Traditional airlines start to roll out dynamic pricing
With traditional static pricing, prices for a flight might go up and down, but these prices are consistent for anyone looking to buy [1,2,3]. In other words, person A and person B will see the same price, and if that price fluctuates, it does so for both of them equally.
With dynamic pricing, the price changes based on the person who’s trying to book the flight [1,2,3]. So for example, if the system determines that a particular user is a business traveler, the airline might hike up the fare knowing that the customer’s ability to pay is high . Traditional airlines like Air France and British Airways , with help from organizations like ATPCO and PROS, are starting to use this dynamic pricing methodology [1,2,3].
The value generation to the airlines themselves is pretty significant: airlines who’ve already started to implement these features have seen “increased conversion rates of up to 50%, and it has enabled airlines to achieve incremental revenue in the 7% to 10% range” . And the claim is that passengers would see benefits too: “Experts say such technology is most likely to be used to offer discounts to customers with loyalty status and to generate bundled fare offerings that fit the customer’s profile.” . Yet, it’s not really clear if the system would be primarily used to decrease fares or increase them , but my money’s on the latter.

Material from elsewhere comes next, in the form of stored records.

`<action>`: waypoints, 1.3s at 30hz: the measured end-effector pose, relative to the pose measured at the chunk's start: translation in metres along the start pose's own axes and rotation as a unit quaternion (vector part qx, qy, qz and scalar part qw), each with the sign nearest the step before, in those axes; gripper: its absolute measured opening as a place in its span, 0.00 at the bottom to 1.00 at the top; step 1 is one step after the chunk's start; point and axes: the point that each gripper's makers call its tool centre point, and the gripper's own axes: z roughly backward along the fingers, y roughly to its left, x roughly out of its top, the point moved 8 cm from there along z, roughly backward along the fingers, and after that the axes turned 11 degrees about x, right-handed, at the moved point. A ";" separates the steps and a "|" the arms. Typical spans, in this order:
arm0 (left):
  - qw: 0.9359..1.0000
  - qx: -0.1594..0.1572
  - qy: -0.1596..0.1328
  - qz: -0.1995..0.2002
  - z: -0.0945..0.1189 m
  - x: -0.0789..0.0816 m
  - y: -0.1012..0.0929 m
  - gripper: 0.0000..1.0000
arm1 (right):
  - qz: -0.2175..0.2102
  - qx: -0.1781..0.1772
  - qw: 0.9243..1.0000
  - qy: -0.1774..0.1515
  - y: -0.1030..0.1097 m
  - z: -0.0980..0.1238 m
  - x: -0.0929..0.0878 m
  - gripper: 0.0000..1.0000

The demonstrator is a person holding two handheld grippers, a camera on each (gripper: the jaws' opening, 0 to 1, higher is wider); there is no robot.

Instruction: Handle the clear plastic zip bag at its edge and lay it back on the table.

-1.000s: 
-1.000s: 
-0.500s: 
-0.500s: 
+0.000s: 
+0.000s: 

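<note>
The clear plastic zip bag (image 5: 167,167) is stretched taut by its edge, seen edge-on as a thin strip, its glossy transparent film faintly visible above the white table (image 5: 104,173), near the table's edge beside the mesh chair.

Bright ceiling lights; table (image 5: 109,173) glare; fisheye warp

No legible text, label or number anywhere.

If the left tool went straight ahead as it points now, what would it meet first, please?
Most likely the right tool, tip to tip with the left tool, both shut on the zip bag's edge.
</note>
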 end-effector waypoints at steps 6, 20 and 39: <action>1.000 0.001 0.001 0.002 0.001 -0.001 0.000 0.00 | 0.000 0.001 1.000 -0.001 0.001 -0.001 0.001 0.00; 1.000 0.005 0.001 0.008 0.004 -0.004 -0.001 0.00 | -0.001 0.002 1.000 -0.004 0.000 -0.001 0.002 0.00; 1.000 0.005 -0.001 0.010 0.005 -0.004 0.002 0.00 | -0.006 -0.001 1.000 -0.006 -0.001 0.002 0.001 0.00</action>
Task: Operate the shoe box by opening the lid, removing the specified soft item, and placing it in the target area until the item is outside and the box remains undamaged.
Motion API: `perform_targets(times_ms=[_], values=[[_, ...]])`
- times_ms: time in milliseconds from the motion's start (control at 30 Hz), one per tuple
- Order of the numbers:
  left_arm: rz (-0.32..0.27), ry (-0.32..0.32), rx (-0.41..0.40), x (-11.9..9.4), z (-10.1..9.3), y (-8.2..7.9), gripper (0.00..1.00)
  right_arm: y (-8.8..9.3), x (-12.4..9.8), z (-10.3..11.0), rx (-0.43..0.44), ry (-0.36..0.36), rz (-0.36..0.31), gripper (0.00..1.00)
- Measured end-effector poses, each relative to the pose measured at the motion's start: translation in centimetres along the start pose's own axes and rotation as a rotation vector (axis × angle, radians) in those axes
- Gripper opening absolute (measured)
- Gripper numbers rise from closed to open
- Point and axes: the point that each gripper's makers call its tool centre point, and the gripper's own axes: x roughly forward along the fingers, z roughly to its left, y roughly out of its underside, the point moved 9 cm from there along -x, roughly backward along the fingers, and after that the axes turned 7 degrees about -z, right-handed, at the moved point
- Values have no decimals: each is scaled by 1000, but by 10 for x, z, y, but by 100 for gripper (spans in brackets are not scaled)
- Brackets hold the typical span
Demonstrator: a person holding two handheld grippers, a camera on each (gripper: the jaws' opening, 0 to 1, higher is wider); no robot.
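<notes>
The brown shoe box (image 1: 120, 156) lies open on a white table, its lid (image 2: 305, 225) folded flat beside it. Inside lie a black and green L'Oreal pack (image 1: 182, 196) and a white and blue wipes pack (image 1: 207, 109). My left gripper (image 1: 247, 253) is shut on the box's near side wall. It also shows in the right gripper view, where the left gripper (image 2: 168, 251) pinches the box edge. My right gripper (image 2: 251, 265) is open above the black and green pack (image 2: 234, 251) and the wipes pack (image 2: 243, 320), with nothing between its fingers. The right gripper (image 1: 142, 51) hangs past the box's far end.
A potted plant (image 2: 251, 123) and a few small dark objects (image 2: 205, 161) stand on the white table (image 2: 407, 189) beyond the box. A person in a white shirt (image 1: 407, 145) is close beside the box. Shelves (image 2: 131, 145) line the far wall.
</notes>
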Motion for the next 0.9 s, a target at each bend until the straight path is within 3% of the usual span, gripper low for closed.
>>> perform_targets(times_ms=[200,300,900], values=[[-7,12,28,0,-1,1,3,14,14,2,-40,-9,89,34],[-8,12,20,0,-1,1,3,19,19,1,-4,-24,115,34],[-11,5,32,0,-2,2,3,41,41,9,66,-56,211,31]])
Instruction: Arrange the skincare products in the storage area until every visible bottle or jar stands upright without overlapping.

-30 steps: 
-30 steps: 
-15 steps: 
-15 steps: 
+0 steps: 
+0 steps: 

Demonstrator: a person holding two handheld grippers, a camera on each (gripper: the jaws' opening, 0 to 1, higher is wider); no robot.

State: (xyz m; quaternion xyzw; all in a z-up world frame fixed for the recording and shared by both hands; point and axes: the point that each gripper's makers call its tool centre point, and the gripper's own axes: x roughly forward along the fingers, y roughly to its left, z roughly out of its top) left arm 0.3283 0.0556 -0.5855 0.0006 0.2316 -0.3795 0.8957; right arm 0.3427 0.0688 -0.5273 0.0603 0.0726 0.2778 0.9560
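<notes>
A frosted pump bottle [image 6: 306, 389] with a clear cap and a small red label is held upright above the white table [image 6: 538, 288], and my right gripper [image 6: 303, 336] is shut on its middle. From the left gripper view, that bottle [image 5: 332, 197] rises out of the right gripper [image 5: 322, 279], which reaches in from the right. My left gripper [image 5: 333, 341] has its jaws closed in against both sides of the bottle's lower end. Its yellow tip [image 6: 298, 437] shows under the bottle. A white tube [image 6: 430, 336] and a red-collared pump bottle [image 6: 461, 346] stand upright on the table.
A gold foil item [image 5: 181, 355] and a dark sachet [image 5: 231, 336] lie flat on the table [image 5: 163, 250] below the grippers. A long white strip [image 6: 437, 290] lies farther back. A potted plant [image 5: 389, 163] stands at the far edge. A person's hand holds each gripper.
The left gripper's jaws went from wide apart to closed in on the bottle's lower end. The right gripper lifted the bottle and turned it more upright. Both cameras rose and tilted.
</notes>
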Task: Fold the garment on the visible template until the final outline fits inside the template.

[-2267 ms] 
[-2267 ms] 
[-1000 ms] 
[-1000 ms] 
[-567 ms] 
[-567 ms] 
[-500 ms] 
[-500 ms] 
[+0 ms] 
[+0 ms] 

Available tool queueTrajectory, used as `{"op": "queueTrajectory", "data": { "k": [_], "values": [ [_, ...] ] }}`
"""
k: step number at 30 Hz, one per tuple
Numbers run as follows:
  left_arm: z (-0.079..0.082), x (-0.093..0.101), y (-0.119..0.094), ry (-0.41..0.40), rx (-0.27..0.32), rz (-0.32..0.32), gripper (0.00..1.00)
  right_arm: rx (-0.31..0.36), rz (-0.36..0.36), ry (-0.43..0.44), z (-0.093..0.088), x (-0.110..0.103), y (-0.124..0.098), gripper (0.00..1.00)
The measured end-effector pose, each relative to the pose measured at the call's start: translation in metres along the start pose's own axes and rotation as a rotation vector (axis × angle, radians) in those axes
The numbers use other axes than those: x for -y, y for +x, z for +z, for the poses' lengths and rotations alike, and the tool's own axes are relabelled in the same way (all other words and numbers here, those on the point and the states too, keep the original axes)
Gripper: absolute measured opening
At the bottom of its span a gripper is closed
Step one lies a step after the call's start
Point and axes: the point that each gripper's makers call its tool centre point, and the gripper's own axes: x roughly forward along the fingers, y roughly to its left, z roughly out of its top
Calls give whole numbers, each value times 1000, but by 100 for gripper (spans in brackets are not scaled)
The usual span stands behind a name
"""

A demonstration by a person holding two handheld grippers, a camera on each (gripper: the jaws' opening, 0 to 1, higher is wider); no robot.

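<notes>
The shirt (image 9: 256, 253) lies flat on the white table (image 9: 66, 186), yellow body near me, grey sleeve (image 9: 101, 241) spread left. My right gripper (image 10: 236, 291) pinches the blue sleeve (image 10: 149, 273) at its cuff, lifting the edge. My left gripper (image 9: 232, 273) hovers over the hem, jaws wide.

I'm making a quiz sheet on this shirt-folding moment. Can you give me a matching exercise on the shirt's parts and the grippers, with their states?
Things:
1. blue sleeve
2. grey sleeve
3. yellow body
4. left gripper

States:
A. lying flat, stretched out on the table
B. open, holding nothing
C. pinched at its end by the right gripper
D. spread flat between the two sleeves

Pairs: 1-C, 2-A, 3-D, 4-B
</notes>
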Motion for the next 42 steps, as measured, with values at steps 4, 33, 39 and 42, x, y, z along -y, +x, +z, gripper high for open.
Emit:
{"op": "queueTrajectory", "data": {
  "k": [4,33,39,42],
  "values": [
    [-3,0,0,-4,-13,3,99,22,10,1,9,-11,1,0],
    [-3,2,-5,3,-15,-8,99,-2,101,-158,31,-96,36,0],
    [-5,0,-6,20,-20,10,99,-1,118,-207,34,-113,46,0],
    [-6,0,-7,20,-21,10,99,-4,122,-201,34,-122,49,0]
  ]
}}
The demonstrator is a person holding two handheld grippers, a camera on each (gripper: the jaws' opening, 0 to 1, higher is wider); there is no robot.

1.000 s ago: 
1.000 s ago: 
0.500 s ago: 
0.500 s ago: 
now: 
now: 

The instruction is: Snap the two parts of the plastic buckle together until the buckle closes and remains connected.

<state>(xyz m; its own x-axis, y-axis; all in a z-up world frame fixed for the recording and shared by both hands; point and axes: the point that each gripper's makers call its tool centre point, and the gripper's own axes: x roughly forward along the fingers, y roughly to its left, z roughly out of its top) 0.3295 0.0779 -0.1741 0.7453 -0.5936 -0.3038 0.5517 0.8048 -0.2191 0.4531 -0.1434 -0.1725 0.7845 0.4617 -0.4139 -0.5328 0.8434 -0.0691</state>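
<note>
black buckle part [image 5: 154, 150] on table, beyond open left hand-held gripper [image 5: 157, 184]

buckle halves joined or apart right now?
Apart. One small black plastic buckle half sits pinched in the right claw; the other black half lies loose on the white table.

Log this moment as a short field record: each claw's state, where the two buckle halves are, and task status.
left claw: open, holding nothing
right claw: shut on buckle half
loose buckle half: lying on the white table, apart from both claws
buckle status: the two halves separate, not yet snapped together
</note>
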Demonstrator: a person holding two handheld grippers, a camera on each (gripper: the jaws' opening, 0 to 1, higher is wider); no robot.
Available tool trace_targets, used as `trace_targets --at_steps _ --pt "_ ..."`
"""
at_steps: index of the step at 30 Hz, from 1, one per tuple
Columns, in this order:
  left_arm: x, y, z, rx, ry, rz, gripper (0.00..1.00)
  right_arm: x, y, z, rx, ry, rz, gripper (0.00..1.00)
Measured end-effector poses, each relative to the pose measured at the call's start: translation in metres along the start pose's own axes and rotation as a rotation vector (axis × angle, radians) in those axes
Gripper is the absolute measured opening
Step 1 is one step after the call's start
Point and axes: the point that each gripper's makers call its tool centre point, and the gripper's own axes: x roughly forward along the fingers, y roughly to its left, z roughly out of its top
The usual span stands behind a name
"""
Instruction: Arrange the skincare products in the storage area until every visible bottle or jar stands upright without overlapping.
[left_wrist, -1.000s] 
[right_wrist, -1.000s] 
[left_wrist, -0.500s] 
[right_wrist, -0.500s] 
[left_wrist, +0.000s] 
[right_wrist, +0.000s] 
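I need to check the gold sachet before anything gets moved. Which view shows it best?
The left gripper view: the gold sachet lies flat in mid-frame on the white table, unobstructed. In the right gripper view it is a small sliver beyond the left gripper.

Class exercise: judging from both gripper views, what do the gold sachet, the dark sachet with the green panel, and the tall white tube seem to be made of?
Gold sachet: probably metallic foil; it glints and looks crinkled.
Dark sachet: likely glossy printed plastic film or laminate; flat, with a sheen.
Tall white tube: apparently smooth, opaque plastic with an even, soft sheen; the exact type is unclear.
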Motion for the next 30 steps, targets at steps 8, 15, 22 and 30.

In addition to the consumer downsides to potentially increased prices, there are meaningful ethical concerns at play here as well. If a user doesn’t realize that they’re getting prices that are different from everyone else, it seems deceptive and unfair. And in the UK, the Office of Fair Trading has expressed concerns about these sorts of practices, indicating that there may be legal issues to consider as well . Even if there are no legal problems, users may be angered enough to avoid or boycott airlines that employ dynamic pricing practices, so that’s a risk the airlines need to factor in too.
Skiplagged helps customers find “hidden city fares” and angers the airline industry in the process
On the other side, companies like Skiplagged are trying to help customers find the cheapest fares possible. One of the most controversial methods involves so-called “hidden city fares” . Let’s say a user is trying to fly from city A to city B . The site might find a cheaper flight that goes from city A to city C, but with a layover in city B . The user just purchases this cheaper flight and gets off at city B, ditching the connecting flight to city C .
The value generation for customers is pretty significant here. There’s no way I’d be able to search every possible combination of hidden city flights to find the cheapest, but if Skiplagged’s algorithm can sort through all the flight data for me, it saves a ton of time and money.
Yet, airlines were not happy about the service, with United Airlines going so far as to sue Skiplagged . An article in USA Today made the points that hidden city fares are against most airlines contracts of carriage and that if people are booking flight legs they don’t intend to use, they’re taking seats away from other potential fliers . I understand their argument, but it seems somewhat hypocritical for an airline to call foul about a website using publicly available data to find cheap fares, when airlines themselves are using opaque dynamic pricing methods to extract as much value as possible from customers.
It reminds me of big Las Vegas casinos banning card counters who are using nothing more than their brains and memory to gain an advantage.